Overturned chairs. A toppled side table. A display case shifted inches off center, like the shop itself had flinched.

After seeing Uncle Eric’s blood on her kitchen floor, this damage should have felt small. It did—and it didn’t. The mess looked like a stranger’s hands had been everywhere, touching what wasn’t theirs, rearranging her life with careless force.

Jack stepped in behind her, the door closing with a muted thud that seemed too final in the hollowed space.

He’d insisted on coming with her after the hospital—said he wasn’t comfortable letting her walk back into this alone, not when someone had already proven they would hurt people to get what they wanted.

He didn’t speak at first. He didn’t have to.

His gaze moved the way it always had when he worked a scene—slow, methodical, cataloging what had been disturbed and what had been left behind.

He was wearing the ‘Detective face’ she used to tease him about.

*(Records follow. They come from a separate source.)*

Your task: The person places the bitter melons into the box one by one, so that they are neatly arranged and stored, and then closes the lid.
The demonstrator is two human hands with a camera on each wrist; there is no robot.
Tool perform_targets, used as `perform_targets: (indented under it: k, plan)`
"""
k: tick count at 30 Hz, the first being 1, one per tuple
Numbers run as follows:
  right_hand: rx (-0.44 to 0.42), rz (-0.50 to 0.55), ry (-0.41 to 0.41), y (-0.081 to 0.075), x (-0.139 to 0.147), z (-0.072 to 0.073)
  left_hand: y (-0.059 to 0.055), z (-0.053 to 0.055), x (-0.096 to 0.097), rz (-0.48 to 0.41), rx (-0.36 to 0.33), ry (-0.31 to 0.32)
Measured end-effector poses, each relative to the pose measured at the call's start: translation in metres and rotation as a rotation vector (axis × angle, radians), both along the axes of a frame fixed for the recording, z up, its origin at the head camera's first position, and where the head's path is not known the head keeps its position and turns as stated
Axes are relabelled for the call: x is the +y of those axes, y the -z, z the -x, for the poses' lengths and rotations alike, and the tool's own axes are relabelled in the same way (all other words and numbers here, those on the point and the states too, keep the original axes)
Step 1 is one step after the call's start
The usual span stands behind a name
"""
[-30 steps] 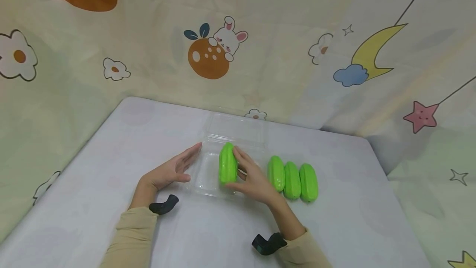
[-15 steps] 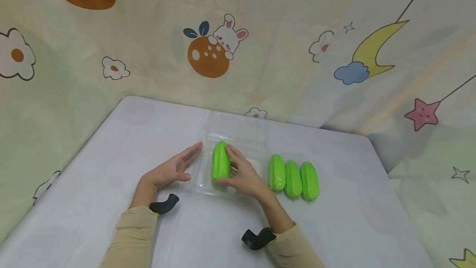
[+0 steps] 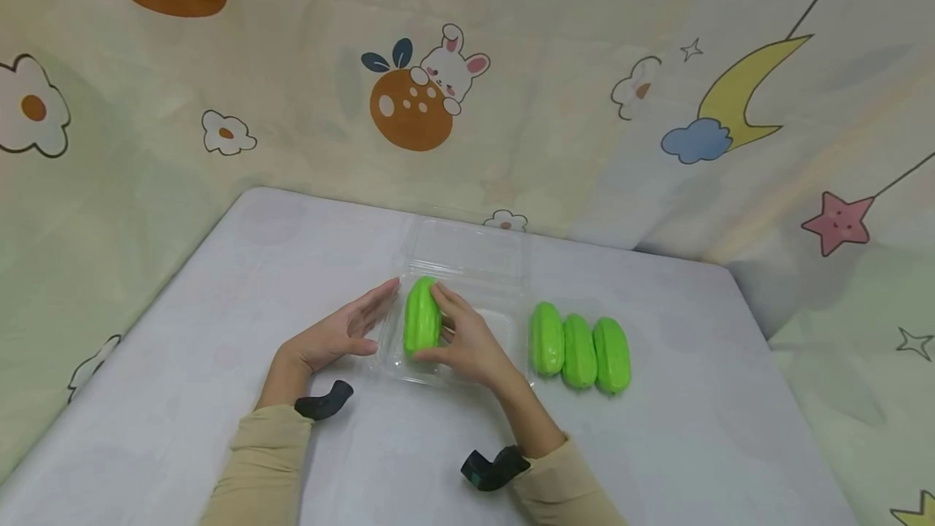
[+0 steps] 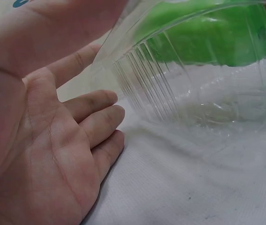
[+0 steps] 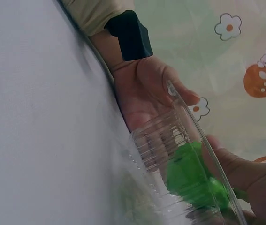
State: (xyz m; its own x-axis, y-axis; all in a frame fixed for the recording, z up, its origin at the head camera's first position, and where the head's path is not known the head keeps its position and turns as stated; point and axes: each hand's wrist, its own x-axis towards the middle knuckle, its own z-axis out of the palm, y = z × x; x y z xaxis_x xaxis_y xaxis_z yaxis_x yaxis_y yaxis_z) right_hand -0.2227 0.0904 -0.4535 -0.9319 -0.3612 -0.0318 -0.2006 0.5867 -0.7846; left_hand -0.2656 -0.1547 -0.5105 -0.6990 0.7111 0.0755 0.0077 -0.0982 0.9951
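In the head view my right hand point(image 3: 471, 347) pinches a bright green oblong piece with lengthwise ridges point(image 3: 421, 317) between thumb and fingers. It is inside the left part of a clear plastic clamshell box point(image 3: 500, 327), whose lid point(image 3: 467, 246) lies open to the back. My left hand point(image 3: 339, 338) rests at the box's left edge, fingers extended and thumb apart. The left wrist view shows the green piece point(image 4: 212, 40) through the ribbed box wall point(image 4: 147, 79), raised above the box floor. From the right wrist, the piece point(image 5: 189, 173) shows behind the clear rim.
Three similar green pieces point(image 3: 579, 351) stand side by side to the right of the box. The white table point(image 3: 694, 428) ends at a printed cloth backdrop point(image 3: 307, 88). A black wrist mount point(image 3: 495, 469) sits on my right wrist, another point(image 3: 325, 401) on my left.
My right hand has carried the green piece leftward over the box, toward its left wall. The left hand has stayed in place.
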Motion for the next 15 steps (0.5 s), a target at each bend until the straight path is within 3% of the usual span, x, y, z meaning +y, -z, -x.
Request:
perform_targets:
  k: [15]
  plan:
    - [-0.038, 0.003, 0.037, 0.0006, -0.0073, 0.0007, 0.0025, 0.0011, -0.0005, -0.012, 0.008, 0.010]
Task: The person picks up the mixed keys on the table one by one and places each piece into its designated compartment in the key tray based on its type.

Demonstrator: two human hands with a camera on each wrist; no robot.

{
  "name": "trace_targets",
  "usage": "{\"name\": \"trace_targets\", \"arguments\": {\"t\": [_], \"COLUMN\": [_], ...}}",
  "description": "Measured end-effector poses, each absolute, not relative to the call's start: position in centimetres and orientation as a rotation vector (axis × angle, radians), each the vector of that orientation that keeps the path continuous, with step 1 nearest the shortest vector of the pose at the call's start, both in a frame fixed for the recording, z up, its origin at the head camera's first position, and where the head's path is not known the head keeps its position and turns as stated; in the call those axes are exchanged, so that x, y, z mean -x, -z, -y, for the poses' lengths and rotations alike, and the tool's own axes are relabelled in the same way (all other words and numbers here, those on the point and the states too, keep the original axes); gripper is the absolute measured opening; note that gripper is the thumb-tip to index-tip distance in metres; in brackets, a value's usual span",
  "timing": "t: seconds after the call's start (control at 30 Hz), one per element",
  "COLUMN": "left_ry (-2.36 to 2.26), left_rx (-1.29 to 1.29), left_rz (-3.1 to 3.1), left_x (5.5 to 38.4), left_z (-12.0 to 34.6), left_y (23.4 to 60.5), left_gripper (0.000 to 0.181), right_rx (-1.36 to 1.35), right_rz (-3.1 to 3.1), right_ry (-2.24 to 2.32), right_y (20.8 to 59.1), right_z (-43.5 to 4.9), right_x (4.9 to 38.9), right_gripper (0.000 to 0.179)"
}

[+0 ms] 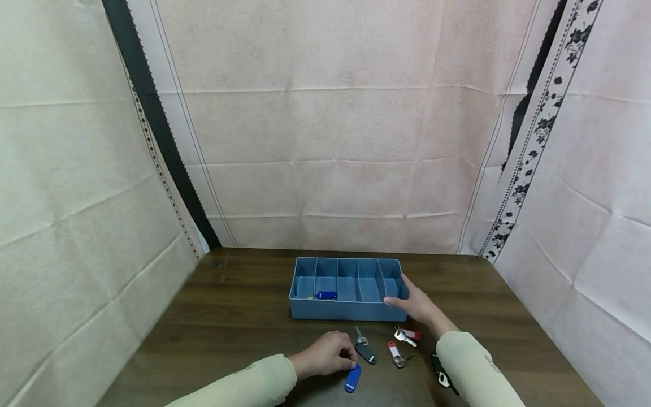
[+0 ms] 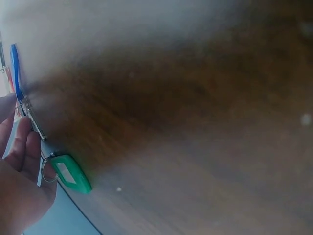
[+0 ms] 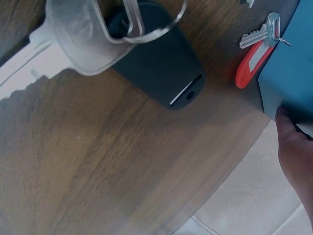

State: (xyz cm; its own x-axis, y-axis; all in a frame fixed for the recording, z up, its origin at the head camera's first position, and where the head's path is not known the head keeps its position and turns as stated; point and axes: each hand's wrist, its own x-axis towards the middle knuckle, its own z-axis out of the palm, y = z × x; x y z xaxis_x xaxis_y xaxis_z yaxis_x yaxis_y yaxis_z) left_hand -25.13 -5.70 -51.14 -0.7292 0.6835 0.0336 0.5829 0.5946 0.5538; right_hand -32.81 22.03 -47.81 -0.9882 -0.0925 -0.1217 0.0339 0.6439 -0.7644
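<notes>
A blue key tag [image 1: 352, 379] with a white label strip hangs at the fingertips of my left hand [image 1: 328, 355], which pinches it by its ring end. In the left wrist view the same blue tag [image 2: 15, 68] stands on edge, with metal partly hidden by the fingers. Near that palm lies a green key tag [image 2: 72, 174] on a ring. My right hand [image 1: 419, 302] holds the right end of a blue compartment box [image 1: 346, 310], thumb at the front wall and index finger along the side. Another blue key tag [image 1: 326, 295] rests in the second compartment from the left.
A dark tag with a key [image 1: 365, 353] lies in front of the box. Two red key tags [image 1: 394, 350] with keys lie to its right. Under my right forearm is a black tag [image 3: 164, 68] with a key. Pale cloths [image 1: 346, 141] surround the wooden table [image 1: 244, 316].
</notes>
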Motion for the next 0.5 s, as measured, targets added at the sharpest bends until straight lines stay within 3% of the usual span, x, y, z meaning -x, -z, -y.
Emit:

She let her gaze move where his had, noting the small, telling details—the drawer that had been pulled out and shoved back crooked, the papers that had been rifled through but not scattered, the faint drag marks where boxes had been shifted and then abandoned.

“What are you looking for?” She ask Jack after following his pointed looks for several seconds.

“Nothing. Just making sure there isn’t anything the team may have missed.”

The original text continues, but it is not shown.